Like many Australian students, Nikki had studied some basic Japanese at her junior high school back home. “Fourteen,” she wrote back.

“Do you like bananas?” my daughter asked via Japanese Sign Language.

I interpreted, and taught Nikki how to reply.

“Yes!” she signed.

As the visit wore on, I was reminded that Japanese culture is now a part of world culture. The video games Nikki played with our children were the ones she played at home. At dinner, we served Japanese-style curry and rice, which she told us she enjoys on the Gold Coast as well. And she related that her little brother was a fan of Japanese comics.

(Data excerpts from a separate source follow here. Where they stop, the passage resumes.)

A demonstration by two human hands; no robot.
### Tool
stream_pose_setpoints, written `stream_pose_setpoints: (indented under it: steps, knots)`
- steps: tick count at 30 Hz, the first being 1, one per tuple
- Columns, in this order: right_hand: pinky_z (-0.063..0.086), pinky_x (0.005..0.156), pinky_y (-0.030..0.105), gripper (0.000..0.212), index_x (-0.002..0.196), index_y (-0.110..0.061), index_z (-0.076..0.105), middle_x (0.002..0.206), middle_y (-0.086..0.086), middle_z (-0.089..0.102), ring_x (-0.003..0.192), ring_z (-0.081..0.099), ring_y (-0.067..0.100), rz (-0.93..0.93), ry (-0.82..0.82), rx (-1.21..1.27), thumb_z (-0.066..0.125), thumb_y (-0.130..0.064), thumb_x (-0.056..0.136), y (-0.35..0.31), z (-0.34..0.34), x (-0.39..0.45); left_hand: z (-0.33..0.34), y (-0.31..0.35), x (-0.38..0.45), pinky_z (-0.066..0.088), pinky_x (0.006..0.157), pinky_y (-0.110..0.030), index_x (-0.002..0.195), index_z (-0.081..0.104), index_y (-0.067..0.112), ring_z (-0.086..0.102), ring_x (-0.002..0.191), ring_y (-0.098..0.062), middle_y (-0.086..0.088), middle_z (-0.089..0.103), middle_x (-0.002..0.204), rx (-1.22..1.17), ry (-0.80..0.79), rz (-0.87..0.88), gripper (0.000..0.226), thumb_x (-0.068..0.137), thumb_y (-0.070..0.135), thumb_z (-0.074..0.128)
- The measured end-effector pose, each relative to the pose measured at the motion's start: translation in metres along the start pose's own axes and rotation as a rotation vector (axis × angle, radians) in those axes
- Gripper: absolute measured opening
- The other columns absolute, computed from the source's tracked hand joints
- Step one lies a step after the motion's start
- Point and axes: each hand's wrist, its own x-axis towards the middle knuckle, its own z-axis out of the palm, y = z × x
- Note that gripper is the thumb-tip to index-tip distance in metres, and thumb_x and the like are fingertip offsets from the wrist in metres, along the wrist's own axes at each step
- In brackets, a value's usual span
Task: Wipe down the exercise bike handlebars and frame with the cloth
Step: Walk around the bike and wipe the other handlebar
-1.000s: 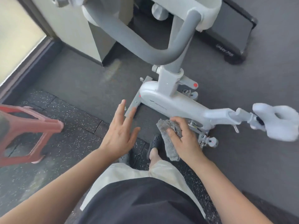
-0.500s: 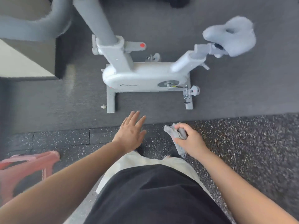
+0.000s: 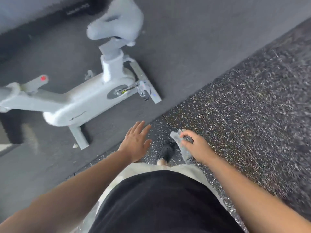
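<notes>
The white exercise bike [image 3: 80,105] stands at the upper left on dark matting, its grey saddle [image 3: 117,24] near the top and its frame running off the left edge. The handlebars are out of view. My right hand [image 3: 195,147] is shut on a grey cloth [image 3: 183,148], which hangs below the fist, clear of the bike and over the speckled floor. My left hand [image 3: 136,142] is open with fingers spread, holding nothing, a short way in front of the bike's front foot [image 3: 79,137].
Speckled rubber floor tiles [image 3: 244,106] cover the right half; smooth dark matting [image 3: 185,56] lies under the bike. A black shoe [image 3: 165,151] shows between my hands. A dark machine edge [image 3: 75,9] with lettering sits at the top left.
The view has swung right and back from the bike. My right hand with the cloth has come off the frame; the handlebar and the red object have left the view.
</notes>
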Motion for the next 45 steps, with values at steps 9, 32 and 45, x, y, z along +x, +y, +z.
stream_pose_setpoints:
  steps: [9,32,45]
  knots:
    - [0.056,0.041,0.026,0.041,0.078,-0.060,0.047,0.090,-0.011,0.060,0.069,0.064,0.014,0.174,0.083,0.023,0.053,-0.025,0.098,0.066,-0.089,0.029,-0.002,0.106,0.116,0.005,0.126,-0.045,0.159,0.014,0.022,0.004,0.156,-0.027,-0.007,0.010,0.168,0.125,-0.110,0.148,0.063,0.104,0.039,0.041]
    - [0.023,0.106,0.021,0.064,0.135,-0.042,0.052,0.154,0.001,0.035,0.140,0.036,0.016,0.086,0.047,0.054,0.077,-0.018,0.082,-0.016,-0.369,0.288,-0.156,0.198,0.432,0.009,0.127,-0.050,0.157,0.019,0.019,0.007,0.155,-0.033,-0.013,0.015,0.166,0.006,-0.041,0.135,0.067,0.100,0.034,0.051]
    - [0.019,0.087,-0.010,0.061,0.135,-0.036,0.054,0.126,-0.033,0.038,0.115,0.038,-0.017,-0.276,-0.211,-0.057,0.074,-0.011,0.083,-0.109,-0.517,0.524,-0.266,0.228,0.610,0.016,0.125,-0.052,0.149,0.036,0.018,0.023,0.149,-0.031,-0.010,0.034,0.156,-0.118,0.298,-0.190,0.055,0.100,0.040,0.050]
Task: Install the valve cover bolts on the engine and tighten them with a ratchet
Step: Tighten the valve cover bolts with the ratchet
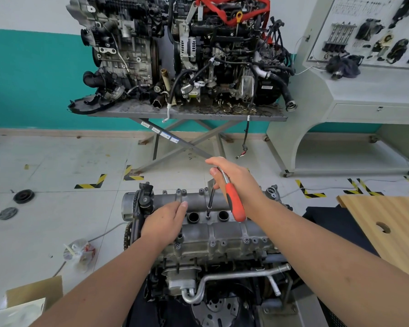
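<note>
Gripping the ratchet [232,197] up by its head, right hand [236,178] is curling round slick steel; left hand [165,223] is lying flat, steadying the rigid cover [222,230].

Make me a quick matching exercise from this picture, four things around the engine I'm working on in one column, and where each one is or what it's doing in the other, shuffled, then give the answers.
Things:
1. left hand
2. right hand
3. extension bar
4. wooden board

Places or states:
A. runs down from the ratchet head to a bolt between two round wells
B. lies to the right of the engine
C. rests flat on the valve cover, fingers straight
D. grips the red-handled ratchet near its head

Pairs: 1-C, 2-D, 3-A, 4-B
</note>
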The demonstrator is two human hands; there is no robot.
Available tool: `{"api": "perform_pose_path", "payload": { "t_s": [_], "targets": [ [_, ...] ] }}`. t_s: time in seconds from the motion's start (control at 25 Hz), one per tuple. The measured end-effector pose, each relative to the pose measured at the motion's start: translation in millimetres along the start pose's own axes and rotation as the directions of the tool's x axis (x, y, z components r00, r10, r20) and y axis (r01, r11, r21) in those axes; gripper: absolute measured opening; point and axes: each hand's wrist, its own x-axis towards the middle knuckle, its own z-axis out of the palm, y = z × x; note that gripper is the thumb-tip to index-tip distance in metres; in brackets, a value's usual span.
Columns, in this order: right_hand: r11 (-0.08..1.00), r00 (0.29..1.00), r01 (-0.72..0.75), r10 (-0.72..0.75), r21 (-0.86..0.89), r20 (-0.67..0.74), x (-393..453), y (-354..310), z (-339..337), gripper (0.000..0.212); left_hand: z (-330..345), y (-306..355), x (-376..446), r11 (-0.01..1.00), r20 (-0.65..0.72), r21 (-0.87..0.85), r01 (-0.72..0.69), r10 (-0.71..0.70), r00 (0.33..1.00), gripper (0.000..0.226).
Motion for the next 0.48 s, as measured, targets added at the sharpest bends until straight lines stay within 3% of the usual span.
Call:
{"api": "perform_pose_path", "payload": {
  "t_s": [0.08,0.16,0.28,0.36,0.48],
  "targets": [
    [0.998,0.999,-0.035,0.034,0.057,0.016,-1.3,0.1,0.4,0.022,0.9,0.0,1.0,1.0,0.008,-0.006,0.012,-0.012,1.0,0.045],
    [0.956,0.99,0.138,-0.139,-0.258,0.013,-0.9,4.1,0.1,0.024,0.7,2.0,2.7,1.0,0.002,-0.02,0.018,-0.018,1.0,0.032],
    [0.56,0.893,0.41,-0.407,-0.72,0.191,12.7,-2.1,-3.7,0.02,-1.3,7.1,12.5,0.994,-0.028,-0.101,-0.036,0.033,0.999,0.015],
    [0.369,0.898,0.418,-0.305,-0.83,0.317,22.7,-16.5,-0.8,0.024,0.7,15.5,18.2,0.99,0.062,-0.098,-0.101,0.107,0.992,0.027],
    [0.346,0.967,0.249,-0.046,-0.905,0.249,36.8,-33.6,7.7,0.027,7.9,35.6,23.1,0.993,0.24,-0.023,-0.117,0.119,0.963,0.025]
  ]
}}
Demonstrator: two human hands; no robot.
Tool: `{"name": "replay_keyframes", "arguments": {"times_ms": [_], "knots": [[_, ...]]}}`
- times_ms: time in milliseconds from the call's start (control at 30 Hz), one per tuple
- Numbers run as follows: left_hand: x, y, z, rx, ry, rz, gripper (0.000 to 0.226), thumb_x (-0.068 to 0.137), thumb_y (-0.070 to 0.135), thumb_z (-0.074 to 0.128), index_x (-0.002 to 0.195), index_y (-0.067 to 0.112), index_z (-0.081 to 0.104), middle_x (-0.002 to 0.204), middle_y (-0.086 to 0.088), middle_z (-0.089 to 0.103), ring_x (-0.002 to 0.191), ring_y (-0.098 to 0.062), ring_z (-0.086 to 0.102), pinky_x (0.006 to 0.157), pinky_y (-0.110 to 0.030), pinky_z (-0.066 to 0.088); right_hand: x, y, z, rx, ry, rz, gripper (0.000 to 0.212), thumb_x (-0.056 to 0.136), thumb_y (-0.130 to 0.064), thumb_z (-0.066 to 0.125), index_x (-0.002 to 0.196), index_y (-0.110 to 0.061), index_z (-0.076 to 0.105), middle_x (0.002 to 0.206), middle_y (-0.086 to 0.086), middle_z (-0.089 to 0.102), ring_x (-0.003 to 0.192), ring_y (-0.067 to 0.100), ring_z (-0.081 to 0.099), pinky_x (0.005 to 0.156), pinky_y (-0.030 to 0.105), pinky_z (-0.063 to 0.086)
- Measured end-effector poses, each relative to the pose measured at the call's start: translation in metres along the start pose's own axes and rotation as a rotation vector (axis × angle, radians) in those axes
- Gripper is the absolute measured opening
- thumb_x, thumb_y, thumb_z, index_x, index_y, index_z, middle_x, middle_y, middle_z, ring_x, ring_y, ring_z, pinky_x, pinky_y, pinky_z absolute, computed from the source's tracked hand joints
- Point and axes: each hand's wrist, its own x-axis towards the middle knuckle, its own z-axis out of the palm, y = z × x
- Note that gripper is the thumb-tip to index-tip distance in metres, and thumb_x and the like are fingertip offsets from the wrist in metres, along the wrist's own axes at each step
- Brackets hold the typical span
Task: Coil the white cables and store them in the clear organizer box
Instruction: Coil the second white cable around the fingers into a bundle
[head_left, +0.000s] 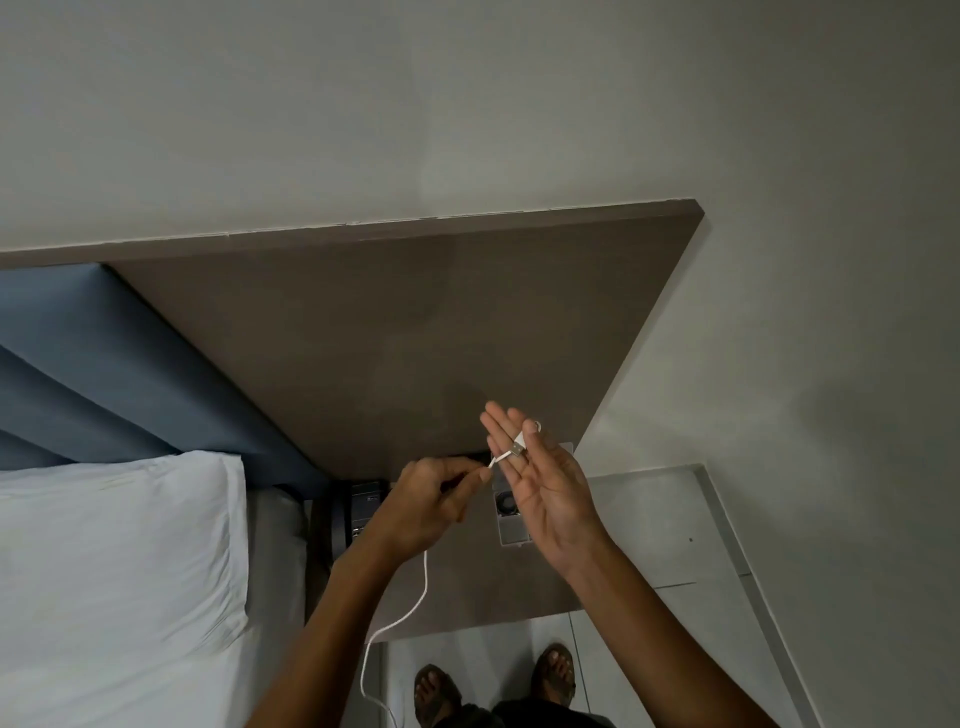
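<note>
A white cable (415, 603) hangs from my hands down toward the floor. My right hand (540, 483) is raised with its fingers straight, and the cable's USB plug end (517, 448) is pinned between two of those fingers, with a short loop showing behind them. My left hand (426, 506) pinches the cable just left of the plug, and the rest of the cable drops below it. A clear organizer box (511, 512) with a dark round item inside lies on the brown nightstand, partly hidden behind my right hand.
The brown nightstand top (467, 587) sits under my hands, against a tall brown wall panel (415, 322). A bed with a white pillow (114, 571) and blue headboard (104, 364) lies to the left. My sandalled feet (493, 686) stand on the tiled floor.
</note>
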Motion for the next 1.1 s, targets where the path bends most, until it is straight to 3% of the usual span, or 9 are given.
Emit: {"name": "replay_keyframes", "arguments": {"times_ms": [200,267,367,567,800,1100], "knots": [[-0.002,0.004,-0.001,0.13,-0.079,0.004,0.037,0.108,0.031,0.055,0.081,0.009,0.067,0.061,-0.005,0.057,0.053,-0.005,0.049,0.059,-0.013,0.042,-0.004,0.002,0.007,0.003,0.059,-0.03,0.034,0.112,-0.014,0.048,0.138,0.001,0.062,0.148,0.015,0.065,0.14,0.025,0.061,0.118,0.03,0.044],[0.0,0.005,-0.001,0.161,-0.082,-0.005,0.038,0.108,0.03,0.055,0.08,0.007,0.066,0.064,-0.011,0.057,0.055,-0.007,0.044,0.061,-0.021,0.041,-0.004,0.001,0.008,0.035,0.07,-0.018,0.033,0.112,-0.015,0.048,0.137,-0.001,0.062,0.148,0.015,0.065,0.139,0.025,0.061,0.117,0.03,0.046],[0.001,0.006,0.0,0.192,-0.095,-0.031,0.037,0.108,0.032,0.055,0.08,0.011,0.067,0.063,-0.001,0.055,0.057,-0.008,0.044,0.062,-0.027,0.041,-0.005,0.001,0.006,0.065,0.077,-0.009,0.031,0.11,-0.016,0.049,0.134,-0.004,0.065,0.148,0.015,0.065,0.139,0.026,0.061,0.117,0.032,0.046],[0.003,0.007,0.007,0.311,-0.087,-0.047,0.034,0.108,0.031,0.053,0.081,0.015,0.067,0.063,0.006,0.055,0.054,-0.01,0.047,0.058,-0.025,0.037,-0.002,0.003,-0.001,0.078,0.073,0.003,0.035,0.112,-0.019,0.047,0.143,-0.006,0.058,0.151,0.014,0.063,0.142,0.025,0.058,0.119,0.033,0.043],[0.004,0.01,0.012,0.455,-0.082,-0.066,0.033,0.109,0.036,0.049,0.087,0.018,0.067,0.076,0.0,0.064,0.063,-0.015,0.056,0.067,-0.036,0.053,-0.002,0.004,-0.006,0.133,0.068,0.023,0.032,0.113,-0.017,0.046,0.142,-0.008,0.056,0.151,0.015,0.062,0.14,0.026,0.06,0.113,0.03,0.051],[0.001,0.01,0.014,0.504,-0.126,-0.068,0.035,0.109,0.034,0.047,0.078,0.025,0.058,0.066,0.009,0.054,0.057,-0.004,0.051,0.058,-0.022,0.038,-0.009,0.004,0.009,0.041,0.072,0.03,0.028,0.11,-0.019,0.05,0.131,-0.01,0.068,0.149,0.014,0.064,0.141,0.024,0.06,0.12,0.034,0.041]]}}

At the end of Nikki’s stay, we sent her off with an American-style hug, a copy of a popular manga, a few Japanese signs, and some warm memories of multicultural Japan.

Suzanne Kamata was born and raised in Grand Haven, Michigan. She now lives in Japan with her husband and two children. Her short stories, essays, articles and book reviews have appeared in over 100 publications. Her work has been nominated for the Pushcart Prize five times, and received a Special Mention in 2006. She is also a two-time winner of the All Nippon Airways/Wingspan Fiction Contest, winner of the Paris Book Festival, and winner of a SCBWI Magazine Merit Award.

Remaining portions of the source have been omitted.